Back in 2001, while preparing a cover profile of her for the Boston Globe Magazine, I had the distinct privilege of spending time with Kara Walker, arguably America’s most important African-American artist. Walker’s provocative cut paper silhouettes plumb the depths of the highly charged historic experience of African-American women. Other than my conversations with Walker and exposure to her work, however, I must confess that I have very little knowledge of or appreciation for the ways in which Black women have been stereotyped and exploited.
For that very reason, I and every other diversity-deprived viewer in northern New England should probably get to Hanover, New Hampshire, this summer to see Black Womanhood: Images, Icons, and Ideologies of the African Body at Dartmouth College’s Hood Museum of Art. Judging from the dense 370-page catalogue (University of Washington Press, $75 hardcover, $50 paper), Black Womanhood is a very heavy show. Organized by Barbara Thompson, the Hood’s Curator of African, Oceanic, and Native American Collections, Black Womanhood uses some 100 paintings, prints, photographs, postcards, sculpture, textiles, and videos to explore how African and African-American women have been portrayed since the 19th century and brings the heavy baggage of colonialism and slavery to bear on an understanding of the work of contemporary artists such as Kara Walker, Alison Saar, Maud Sulter, Lalla Essaydi, and Carrie Mae Weems.
Black Womanhood is organized into three conceptual/chronological sections. Iconic Ideologies of Womanhood: African Cultural Perspectives uses traditional African art objects to lay the groundwork for an understanding of how womanhood has been defined. Colonizing Black Women: The Western Imagery features ethnographic postcards and other Western media that tended to exoticize and sexualize African woman in their native and natural state.
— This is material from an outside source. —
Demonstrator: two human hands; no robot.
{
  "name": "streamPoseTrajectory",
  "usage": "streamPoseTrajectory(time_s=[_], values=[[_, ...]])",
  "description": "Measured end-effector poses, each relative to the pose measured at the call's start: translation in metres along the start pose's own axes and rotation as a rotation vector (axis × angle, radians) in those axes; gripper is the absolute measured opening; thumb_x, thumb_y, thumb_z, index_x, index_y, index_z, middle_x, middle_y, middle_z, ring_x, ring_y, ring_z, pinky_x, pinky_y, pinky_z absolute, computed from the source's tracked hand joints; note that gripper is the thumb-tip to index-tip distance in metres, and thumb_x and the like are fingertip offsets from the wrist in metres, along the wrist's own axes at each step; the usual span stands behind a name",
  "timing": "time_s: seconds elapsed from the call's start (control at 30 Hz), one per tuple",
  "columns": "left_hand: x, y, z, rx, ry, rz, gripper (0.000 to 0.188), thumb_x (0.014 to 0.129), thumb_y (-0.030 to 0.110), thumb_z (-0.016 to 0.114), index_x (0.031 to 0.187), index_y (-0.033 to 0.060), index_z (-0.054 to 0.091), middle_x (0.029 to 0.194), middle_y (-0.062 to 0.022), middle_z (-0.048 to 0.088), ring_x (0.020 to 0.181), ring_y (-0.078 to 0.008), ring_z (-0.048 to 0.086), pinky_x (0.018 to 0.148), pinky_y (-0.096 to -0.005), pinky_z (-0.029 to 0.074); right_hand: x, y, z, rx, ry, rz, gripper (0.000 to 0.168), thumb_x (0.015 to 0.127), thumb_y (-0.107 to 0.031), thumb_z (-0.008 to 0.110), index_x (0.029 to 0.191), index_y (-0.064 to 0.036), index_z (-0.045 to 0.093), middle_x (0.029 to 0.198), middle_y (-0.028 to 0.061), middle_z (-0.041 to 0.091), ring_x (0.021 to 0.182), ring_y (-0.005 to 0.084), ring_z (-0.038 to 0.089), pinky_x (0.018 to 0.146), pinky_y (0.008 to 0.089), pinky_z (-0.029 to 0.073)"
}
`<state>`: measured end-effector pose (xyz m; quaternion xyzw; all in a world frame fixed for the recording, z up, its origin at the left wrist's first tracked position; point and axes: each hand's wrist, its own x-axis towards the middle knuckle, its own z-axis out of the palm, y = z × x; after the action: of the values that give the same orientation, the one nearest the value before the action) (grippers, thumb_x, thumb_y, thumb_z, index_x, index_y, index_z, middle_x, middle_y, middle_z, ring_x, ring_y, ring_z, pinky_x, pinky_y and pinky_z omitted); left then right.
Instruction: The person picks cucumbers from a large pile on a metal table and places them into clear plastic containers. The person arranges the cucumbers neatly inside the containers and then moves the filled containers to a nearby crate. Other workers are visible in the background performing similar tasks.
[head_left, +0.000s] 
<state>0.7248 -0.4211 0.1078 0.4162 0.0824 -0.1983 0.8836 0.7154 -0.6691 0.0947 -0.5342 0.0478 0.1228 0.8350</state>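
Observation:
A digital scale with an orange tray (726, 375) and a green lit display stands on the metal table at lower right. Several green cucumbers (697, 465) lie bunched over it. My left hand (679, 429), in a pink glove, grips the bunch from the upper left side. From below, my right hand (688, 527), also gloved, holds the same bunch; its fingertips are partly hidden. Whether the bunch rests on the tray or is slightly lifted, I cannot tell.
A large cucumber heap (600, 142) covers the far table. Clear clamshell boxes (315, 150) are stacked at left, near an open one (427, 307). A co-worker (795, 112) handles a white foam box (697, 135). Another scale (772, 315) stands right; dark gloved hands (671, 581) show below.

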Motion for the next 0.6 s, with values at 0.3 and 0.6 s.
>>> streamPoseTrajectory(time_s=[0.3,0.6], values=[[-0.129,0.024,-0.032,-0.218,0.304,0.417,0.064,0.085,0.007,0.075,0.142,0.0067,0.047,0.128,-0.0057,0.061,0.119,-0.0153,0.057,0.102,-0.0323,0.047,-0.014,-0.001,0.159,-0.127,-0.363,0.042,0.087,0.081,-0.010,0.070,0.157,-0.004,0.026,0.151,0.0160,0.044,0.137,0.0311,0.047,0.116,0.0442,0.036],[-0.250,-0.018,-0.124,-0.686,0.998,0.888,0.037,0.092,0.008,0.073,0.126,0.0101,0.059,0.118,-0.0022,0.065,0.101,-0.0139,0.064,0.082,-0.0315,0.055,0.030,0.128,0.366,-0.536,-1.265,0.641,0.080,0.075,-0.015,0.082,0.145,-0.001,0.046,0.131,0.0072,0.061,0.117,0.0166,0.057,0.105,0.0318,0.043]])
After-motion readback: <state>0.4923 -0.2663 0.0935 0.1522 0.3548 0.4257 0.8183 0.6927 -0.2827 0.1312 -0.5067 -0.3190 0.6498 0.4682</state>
Meaning and Identity: Personal Journeys into Black Womanhood exhibits contemporary works by African and African-American artists that evoke, satirize, and deconstruct the stereotypes created in the previous sections.
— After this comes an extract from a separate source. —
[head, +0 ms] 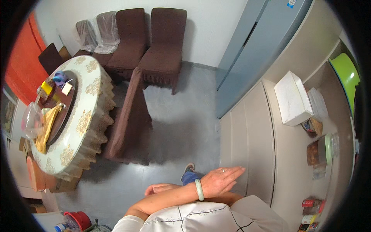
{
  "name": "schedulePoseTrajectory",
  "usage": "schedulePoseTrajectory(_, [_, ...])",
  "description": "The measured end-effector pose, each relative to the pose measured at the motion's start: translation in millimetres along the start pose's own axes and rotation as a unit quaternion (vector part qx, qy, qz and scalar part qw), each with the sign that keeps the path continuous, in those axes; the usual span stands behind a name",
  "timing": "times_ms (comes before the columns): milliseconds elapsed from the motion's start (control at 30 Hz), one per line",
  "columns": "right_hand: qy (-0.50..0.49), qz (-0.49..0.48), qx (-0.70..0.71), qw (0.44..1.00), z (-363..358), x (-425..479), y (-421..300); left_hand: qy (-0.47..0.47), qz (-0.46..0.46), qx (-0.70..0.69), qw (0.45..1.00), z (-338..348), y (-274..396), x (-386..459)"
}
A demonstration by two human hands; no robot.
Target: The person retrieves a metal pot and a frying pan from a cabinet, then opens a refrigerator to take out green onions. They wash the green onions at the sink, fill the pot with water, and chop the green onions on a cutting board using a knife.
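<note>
My forearms cross in front of my white top. Reaching to the right, my left hand is empty, its fingers stretched out, with a ring on one finger and a pale green bangle at the wrist. Beneath that arm, my right hand points left. The left forearm covers part of it, and nothing shows in its visible part. A shod foot in a blue trouser leg stands on the grey floor. The beige cabinet front lies just beyond my left fingertips.
A round table with a skirted cloth and dark turntable stands left. One brown covered chair juts out beside it; more brown chairs line the wall. A grey-blue refrigerator stands ahead right. The shelf holds a white box.
</note>
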State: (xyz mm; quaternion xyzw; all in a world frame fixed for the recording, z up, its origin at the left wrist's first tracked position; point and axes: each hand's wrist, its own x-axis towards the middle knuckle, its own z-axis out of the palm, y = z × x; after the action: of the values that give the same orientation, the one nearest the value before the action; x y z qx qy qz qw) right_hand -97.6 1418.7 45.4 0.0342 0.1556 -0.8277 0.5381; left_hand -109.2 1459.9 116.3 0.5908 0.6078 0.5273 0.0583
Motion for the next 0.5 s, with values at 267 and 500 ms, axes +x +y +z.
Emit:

Kara Walker, for example, is represented by her book Freedom: A Fable; A Curious Interpretation of the Wit of a Negress in Troubled Times, which uses Walker’s wickedly deft touch with the 19th century itinerant silhouette artist’s art to parody the servile image of the ante-bellum “mammy.” Maud Sulter, an artist of Scottish and Ghanaian descent, contributes the cover image for Black Womanhood in the form of a gorgeous color photograph entitled “Terpischore.” Sulter’s faux-portrait of an elegant Black woman dressed in a pristine white gown and white wig and holding a lump of fool’s gold is a revisionist picture of empowerment, restoring colonialized African woman to proud selfhood. The works in the exhibition I am most familiar with are Moroccan-born artist Lalla Essaydi’s sumptuous “Les Femmes du Maroc” photographs, which depict Moroccan women covered head to toe in fabric covered with Essaydi’s stream of conscious writings done in classic Arab calligraphy. I had the pleasure of interviewing Lalla Essaydi for Photo District News when she was just completing her MFA at Boston’s School of the Museum of Fine Arts. Her obsessive conceptual portraits of text-covered women respond not only to the myths and realities of harems but also to the Orientalist strain in Western art.
Should you be unable to get to Dartmouth this summer, Black Womanhood will travel to the Davis Museum at Wellesley College in the fall. This is a must-see show, a landmark exhibition with resonance far beyond art and art history.
Black Womanhood: Images, Icons, and Ideologies of the African Body, Hood Museum of Art, Dartmouth College, Hanover NH, April 1 to August 10, 603-646-2808. Davis Museum and Cultural Center, Wellesley College, Wellesley MA, September 17 to December 10, 781-283-2501. San Diego Museum of Art, San Diego CA, January 31 to April 26, 2009.